Error when using cov function in CVX

Hi all, here’s my problem:
Error using +: Matrix dimensions must agree.
Error using cov: xc = x - sum(x,1)./m; % Remove mean

i’m trying to compute the mahalanobis distance.
My objective function is :
x=arg min||x||_1+||Ax-y||_M ,which is equal to:
x=arg min||x||_1+||L(Ax-y)||_2, where S is the covariance matrix of Ax and y, and inv(S)=L* L.
A is a m *n matrix, x is n *1 vector, y is n *1 vector.

here’s my matlab code:
cvx_begin quiet
[~,c_n] = size(tt_dat(:,ci));
variable x(alltr_num);
minimize(norm(x,1));
%%%%%%%%%%%%%%%%%%%%%%%%
subject to
norm(chol(inv(cov1([(tr_dat * x)’;tt_dat(:,ci)’])+0.00001 * eye(c_n,c_n))) * (tr_dat * x-tt_dat(:,ci)),2)<=N;
cvx_end

Can anyone help me?

This is addressed in the FAQ.

Thanks for your reply.
But i’m sorry that i can’t find the corresponding FAQ.
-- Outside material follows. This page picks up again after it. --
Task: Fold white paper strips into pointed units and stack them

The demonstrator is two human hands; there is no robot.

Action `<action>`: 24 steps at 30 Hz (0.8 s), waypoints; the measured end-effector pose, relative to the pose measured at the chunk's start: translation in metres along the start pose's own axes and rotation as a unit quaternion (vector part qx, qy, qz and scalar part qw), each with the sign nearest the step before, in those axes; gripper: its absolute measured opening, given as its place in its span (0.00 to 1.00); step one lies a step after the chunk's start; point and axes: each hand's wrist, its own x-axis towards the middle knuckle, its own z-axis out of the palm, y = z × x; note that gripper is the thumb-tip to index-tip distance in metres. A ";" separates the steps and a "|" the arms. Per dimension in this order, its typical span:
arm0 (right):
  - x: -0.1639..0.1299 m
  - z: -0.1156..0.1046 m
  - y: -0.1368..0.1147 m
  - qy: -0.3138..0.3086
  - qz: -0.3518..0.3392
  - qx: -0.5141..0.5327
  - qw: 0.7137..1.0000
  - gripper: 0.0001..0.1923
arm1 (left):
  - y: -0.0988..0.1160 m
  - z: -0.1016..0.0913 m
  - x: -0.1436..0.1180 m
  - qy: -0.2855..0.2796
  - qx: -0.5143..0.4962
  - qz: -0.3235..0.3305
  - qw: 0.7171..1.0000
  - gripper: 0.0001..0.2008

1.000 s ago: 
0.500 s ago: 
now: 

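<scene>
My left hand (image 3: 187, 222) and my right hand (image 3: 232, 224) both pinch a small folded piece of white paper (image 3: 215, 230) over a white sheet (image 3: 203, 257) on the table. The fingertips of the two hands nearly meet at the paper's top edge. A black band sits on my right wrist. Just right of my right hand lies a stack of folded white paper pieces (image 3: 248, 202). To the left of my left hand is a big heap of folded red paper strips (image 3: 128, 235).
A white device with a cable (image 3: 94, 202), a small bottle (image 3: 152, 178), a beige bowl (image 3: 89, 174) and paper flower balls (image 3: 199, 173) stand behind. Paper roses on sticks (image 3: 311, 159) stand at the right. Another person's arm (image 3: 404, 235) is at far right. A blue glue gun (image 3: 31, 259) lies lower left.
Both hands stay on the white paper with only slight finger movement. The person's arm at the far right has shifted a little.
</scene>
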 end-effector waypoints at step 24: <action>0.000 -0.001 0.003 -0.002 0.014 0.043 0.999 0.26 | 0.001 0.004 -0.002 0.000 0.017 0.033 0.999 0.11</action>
Is it possible to compute the covariance matrix between a real affine expression vector and a constant vector?

The specific section of the FAQ I was referring to was that CVX is limited to those functions listed in the user guide. cov is not among them. You will have to find a way to express your model using only those functions if you wish to solve it.